I have taken two other ENGL classes at Illinois Central College before, ENGL 110 and ENG 105 (i believe). This one i am taking currently seems to be the most fun, i suppose if English is fun. Pertaining to writing, I in vision my self as decent. It mainly depends on what I'm writing. If I'm writing a paper I'm required to write, and i have no say in the topic, then i would probably get a C as a grade. I would most likely have problems with the flow of the paper. I wouldn't space out things like they should be, i would have lots of problems with punctuation and grammar, and i wouldn't have the best summary at the end of each paragraph. The structure wouldn't be as good as it should be. But when i am writing about something that interests me and i get to pick the topic, my paper sounds more 'real.' I actually feel like i can speak my mind about it. And when i do my best writing is when i can write how ever i want to. For example, i like to write poetry. I have written poetry since i was in eighth grade. It has always been a favorite thing for me to do pertaining to writing.
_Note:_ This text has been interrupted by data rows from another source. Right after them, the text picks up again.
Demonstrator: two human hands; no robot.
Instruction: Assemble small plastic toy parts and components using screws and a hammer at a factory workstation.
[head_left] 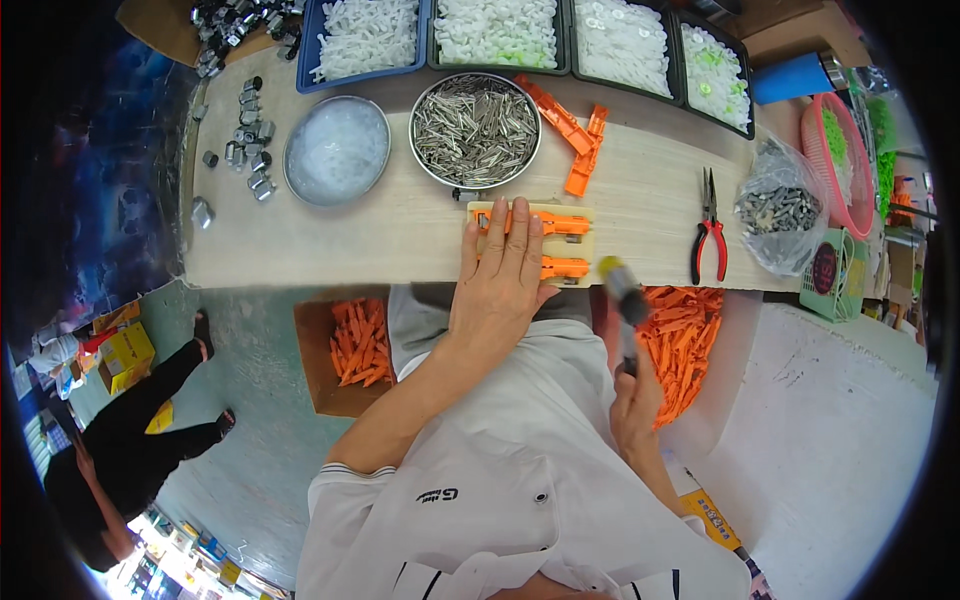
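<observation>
While my left hand (pixel 497 278) lies flat, fingers spread, on the wooden jig (pixel 531 243) at the bench edge, pinning two orange clips (pixel 560 226) in it, my right hand (pixel 634 402) is clenched around one blurred tool (pixel 622 291), perhaps a small hammer. Beyond stand two metal bowls (pixel 336 150) and one pair of red-handled pliers (pixel 709 238).

White short-sleeved shirt (pixel 520 460), light fabric, softly creased across the front. Sleeve hem (pixel 345 472) edged with thin dark piping. Small dark embroidered mark on the chest; one round dark snap button just beside it. Further dark stripes near the lower edge. Forearms bare from the sleeves down. Left hand (pixel 497 290) and right hand (pixel 635 405) ungloved, no rings or watch visible.
</observation>
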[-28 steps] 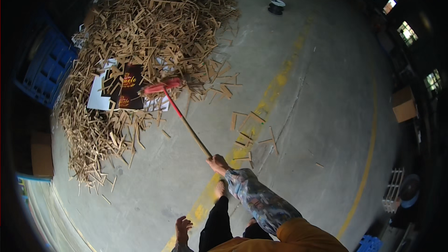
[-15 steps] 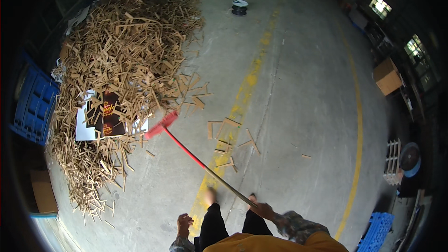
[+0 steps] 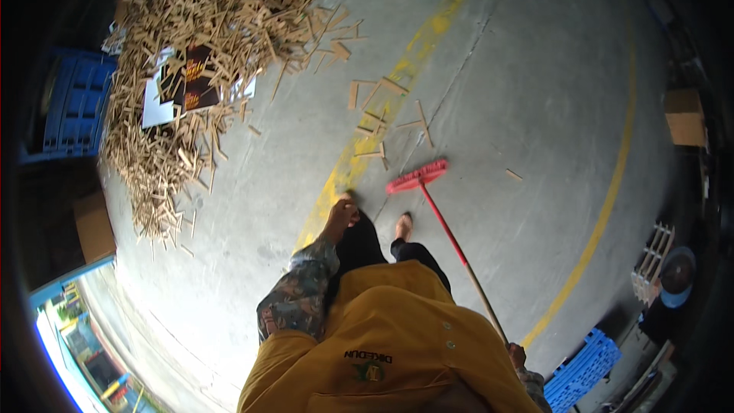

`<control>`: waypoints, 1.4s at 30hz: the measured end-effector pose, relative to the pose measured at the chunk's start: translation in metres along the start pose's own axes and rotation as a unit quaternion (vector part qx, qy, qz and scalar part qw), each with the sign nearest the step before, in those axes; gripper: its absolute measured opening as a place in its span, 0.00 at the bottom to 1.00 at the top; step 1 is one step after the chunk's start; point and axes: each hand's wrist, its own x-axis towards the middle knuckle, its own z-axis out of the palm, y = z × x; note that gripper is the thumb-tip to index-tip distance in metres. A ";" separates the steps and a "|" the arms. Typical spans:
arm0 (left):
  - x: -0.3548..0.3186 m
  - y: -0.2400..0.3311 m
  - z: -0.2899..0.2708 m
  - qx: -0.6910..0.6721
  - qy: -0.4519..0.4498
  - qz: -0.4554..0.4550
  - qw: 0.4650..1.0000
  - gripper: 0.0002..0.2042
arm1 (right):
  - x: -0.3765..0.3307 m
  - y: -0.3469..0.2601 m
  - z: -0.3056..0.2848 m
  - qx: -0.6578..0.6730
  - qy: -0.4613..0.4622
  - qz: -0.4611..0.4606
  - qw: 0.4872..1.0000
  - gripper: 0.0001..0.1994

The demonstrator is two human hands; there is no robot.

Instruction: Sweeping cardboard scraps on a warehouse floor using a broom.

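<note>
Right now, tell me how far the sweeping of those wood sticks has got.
Done: most sticks sit in one big pile at the upper left. In hand: the right hand grips the handle of the red broom, its head on the floor just below the strays; the left hand hangs free. Left: loose sticks lie scattered by the yellow line, plus one stick right of the broom.

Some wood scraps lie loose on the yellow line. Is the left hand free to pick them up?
Probably yes: the left hand is empty, and bare floor separates it from the scraps. The right hand holds the broom.
</note>
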 end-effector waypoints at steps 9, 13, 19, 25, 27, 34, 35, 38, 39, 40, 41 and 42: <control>-0.004 -0.022 -0.050 -0.088 0.133 -0.023 0.987 0.16 | 0.263 -0.092 -0.047 -0.134 0.085 -0.271 0.949 0.24; 0.011 -0.019 -0.061 -0.105 0.168 -0.071 0.978 0.16 | 0.404 -0.265 -0.093 -0.198 0.148 -0.330 0.911 0.22; 0.066 0.023 -0.094 -0.135 0.201 -0.118 0.963 0.16 | 0.484 -0.650 -0.244 0.035 0.048 -0.286 0.956 0.26; 0.126 0.154 -0.115 -0.186 0.211 -0.049 0.958 0.16 | 0.534 -0.613 -0.258 0.026 0.031 -0.311 0.949 0.23; 0.134 0.167 -0.125 -0.215 0.225 -0.027 0.950 0.16 | 0.507 -0.578 -0.272 0.021 -0.037 -0.272 0.961 0.23; 0.200 0.231 -0.112 -0.215 0.207 -0.019 0.954 0.18 | 0.540 -0.443 -0.308 -0.045 -0.032 -0.294 0.954 0.25; 0.207 0.238 -0.111 -0.212 0.213 -0.013 0.954 0.18 | 0.558 -0.448 -0.311 -0.053 -0.049 -0.299 0.951 0.25; 0.234 0.270 -0.091 -0.213 0.204 -0.054 0.954 0.17 | 0.630 -0.540 -0.325 -0.133 -0.012 -0.395 0.909 0.26; 0.237 0.274 -0.088 -0.226 0.230 -0.040 0.946 0.17 | 0.626 -0.618 -0.349 0.000 -0.044 -0.311 0.949 0.26; 0.252 0.297 -0.082 -0.237 0.238 -0.017 0.942 0.17 | 0.646 -0.672 -0.362 0.001 -0.036 -0.311 0.950 0.28; 0.265 0.317 -0.077 -0.219 0.243 -0.037 0.944 0.17 | 0.670 -0.711 -0.371 0.061 0.007 -0.387 0.920 0.28; 0.273 0.331 -0.068 -0.210 0.242 -0.036 0.946 0.17 | 0.683 -0.738 -0.386 0.042 0.002 -0.392 0.919 0.28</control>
OK so I'm going to put on of the poems Ive written on here for you to read. (Stephanie) I'm sure you will think its way better writing then what i do in class but who knows you might think all the writing sucks. Lol. But just to warn you this poem isn't meant to freak you out i wrote it when i was like fifteen years old and i was very depressed and confused at that time in my life. So don't freak out, but i think its a good poem and represents what i was going through at the time. And if u like it Stephanie i have lots more of poems if your interested in reading them or giving me extra credit for them just kidding because i know you wouldn't give me extra credit.

Condescending

The way the slice
of the knife
feels against my arms tonight
is enough to make me go insane
to make all the blood drain
from my empty veins
my whole body shivers and then goes numb
and its my true feelings that i shun
when the darkness doesn't recover into light
that means its time to end tonight
time to cut with all my might
what happens if i don't wake from my sleep
what happens if i cut too deep
what happens if death is what i choose to keep
would you even bother to cry
would you even care why
and if you had known would you even had tried
to keep me from killing my self just right now
to stop me from wondering why me, and how
to keep me from condescending and taking this vow

2 comments:

  1. Ali, that's very powerful, and I thank you for taking a risk and publishing it. Writing poetry can be so amazing, can't it? When I think about how I felt after I wrote any of my poems, I know it was at those moments that I was most proud of myself. Do you still write? Have your topics changed as you've gotten older and experienced more?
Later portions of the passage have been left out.